Öte yandan kamu bankaları yönetimleri üzerinde sadece bakanlar değil, örneğin Cumhurbaşkanlığı danışmanlarının da etkili olduğu konuşulanlar arasında. Özellikle Cumhurbaşkanlığı’ndaki ekonomi danışmanlarının Mehmet Şimşek’e ve uyguladığı politikalara ters düştüğünü, Ankara’da hemen herkes biliyor. İşte bu danışmanların bir yandan iş dünyasıyla temaslarında Şimşek’in başarılı olamayacağını belirtirken, öte yandan kamu bankaları yönetimleri dahil kamu yöneticilerine de aynı yönde telkinde bulundukları belirtiliyor. Bu kapsamda Şimşek’in uyguladığı politikalara ters düşecek kamu bankası uygulamalarının bu danışmanlar tarafından desteklendiği görüşü hakim.
Aslında kamu bankası yöneticilerinin, diğer kamu yöneticilerinin talepleriyle çok uğraştığı bunların taleplerinin yerine getirilmesinin, bankaları sıkça zora soktuğu da biliniyor. Son günlerde gündeme gelen kamudaki makam otomobilleri konusunda da aynı etki söz konusu. Bankacılık kaynakları, sıra sıra görüntüleri yayımlanan kamudaki lüks makam otomobillerinin büyük çoğunluğunun mülkiyetinin kamu bankalarında olduğunu hatırlatıyorlar. O nedenle bu lüks makam otomobillerinin satışı gündeme geldiğinde, kamu bankalarının çok büyük bir otomobil parkına sahip olduklarının da ortaya çıkması bekleniyor. Bu otomobillerin satışının kamu bankaları için ayrıca bir sorun haline gelmesi de beklenebilir.
Koordinasyon çok zayıf
Sadece kamu bankaları değil, tüm kamu kurumlarında bir dağınıklık ve “durumu idare etme havası” hakim. Son yerel seçimlerde AKP’nin yenilgisinin bürokrasi üzerinde bir panik havası yarattığı da seziliyor. O nedenle kamu yöneticisi olan çoğu kişi, durumlarının ne zaman değişeceğini, iş yapmadan, merakla bekliyor.
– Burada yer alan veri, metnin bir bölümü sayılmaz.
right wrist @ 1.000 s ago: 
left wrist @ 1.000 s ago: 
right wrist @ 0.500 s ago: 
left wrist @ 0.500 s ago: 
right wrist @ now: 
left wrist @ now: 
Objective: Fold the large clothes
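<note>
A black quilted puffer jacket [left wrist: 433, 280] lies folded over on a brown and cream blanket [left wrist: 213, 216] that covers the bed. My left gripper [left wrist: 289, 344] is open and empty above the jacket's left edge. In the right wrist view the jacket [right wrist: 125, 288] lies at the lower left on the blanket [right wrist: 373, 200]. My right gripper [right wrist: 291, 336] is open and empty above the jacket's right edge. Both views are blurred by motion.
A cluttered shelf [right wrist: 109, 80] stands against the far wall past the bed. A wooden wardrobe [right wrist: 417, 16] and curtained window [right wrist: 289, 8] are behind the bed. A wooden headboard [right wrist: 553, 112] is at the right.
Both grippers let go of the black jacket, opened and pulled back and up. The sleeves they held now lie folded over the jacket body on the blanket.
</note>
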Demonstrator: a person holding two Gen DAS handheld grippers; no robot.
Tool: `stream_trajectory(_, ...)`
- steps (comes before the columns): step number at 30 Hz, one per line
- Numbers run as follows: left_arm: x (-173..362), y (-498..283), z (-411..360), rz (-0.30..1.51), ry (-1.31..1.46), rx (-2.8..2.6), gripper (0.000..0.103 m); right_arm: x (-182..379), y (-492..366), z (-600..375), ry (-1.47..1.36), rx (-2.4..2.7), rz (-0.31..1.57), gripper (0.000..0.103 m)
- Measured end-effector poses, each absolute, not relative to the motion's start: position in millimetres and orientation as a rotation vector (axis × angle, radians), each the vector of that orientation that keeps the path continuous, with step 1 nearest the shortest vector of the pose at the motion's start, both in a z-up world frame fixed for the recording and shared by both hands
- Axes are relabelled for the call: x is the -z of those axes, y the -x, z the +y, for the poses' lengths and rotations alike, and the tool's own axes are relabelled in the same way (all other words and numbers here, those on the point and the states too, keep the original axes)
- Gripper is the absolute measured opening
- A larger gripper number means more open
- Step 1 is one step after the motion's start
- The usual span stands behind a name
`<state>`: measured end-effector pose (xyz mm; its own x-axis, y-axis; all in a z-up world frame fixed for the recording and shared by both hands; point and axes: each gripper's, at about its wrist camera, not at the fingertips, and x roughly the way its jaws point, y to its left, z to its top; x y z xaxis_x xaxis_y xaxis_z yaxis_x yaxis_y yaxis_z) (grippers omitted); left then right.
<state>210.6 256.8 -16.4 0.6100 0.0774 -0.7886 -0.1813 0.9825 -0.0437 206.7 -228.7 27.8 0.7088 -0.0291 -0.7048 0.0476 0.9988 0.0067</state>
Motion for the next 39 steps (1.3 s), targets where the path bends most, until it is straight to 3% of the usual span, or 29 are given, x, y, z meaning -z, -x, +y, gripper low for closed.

Aslında bürokrasideki bu dağınıklık havası yeni beliren bir hava da değil. Uzun zamandır, özellikle de bürokrasideki liyakatın çok zayıflamasının da etkisiyle, sorun çözme, risk alma gibi yetkin tavırlar epeydir görülmüyordu.
İşte böyle bir havada enflasyonla mücadele programı uygulanıyor. Bürokrasi yetersizliği dahil, AKP çevrelerinde bile, bu programın sonuna kadar sürdürülemeyeceği konusunda büyük bir karamsarlık olduğuna şahit oluyoruz. Halbuki tam da heyecanla, koordinasyon içinde çalışılması gereken süreçteyiz.
Geçenlerde Cumhurbaşkanı Yardımcısı Cevdet Yılmaz’ın koordinasyon için kararlı tutuma, radikal karar alma inisiyatifine pek sahip olmadığını söylemiştim. Aynı gözlemin bürokraside olduğunu, Yılmaz’ın çok iyi bir insan olduğu ama tavır koyan bir yönetici olmadığı görüşüne çoğu kimse katılıyor.
Bakan Şimşek’in ise teknisyen kimliği öne çıkıyor ve belli bir hiyerarşi içinde istediklerini yapmaya çalıştığı gözleniyor. Ancak öyle bir süreçteyiz ki; birilerinin programa her anlamıyla sahip çıkıp, gerekli yetkiyi alıp, tüm kamu kurumlarının da koordinasyon içinde çalışmasını sağlaması gerekiyor. Özetle; Ankara’daki hava programın başarısı adına pek umut vermiyor.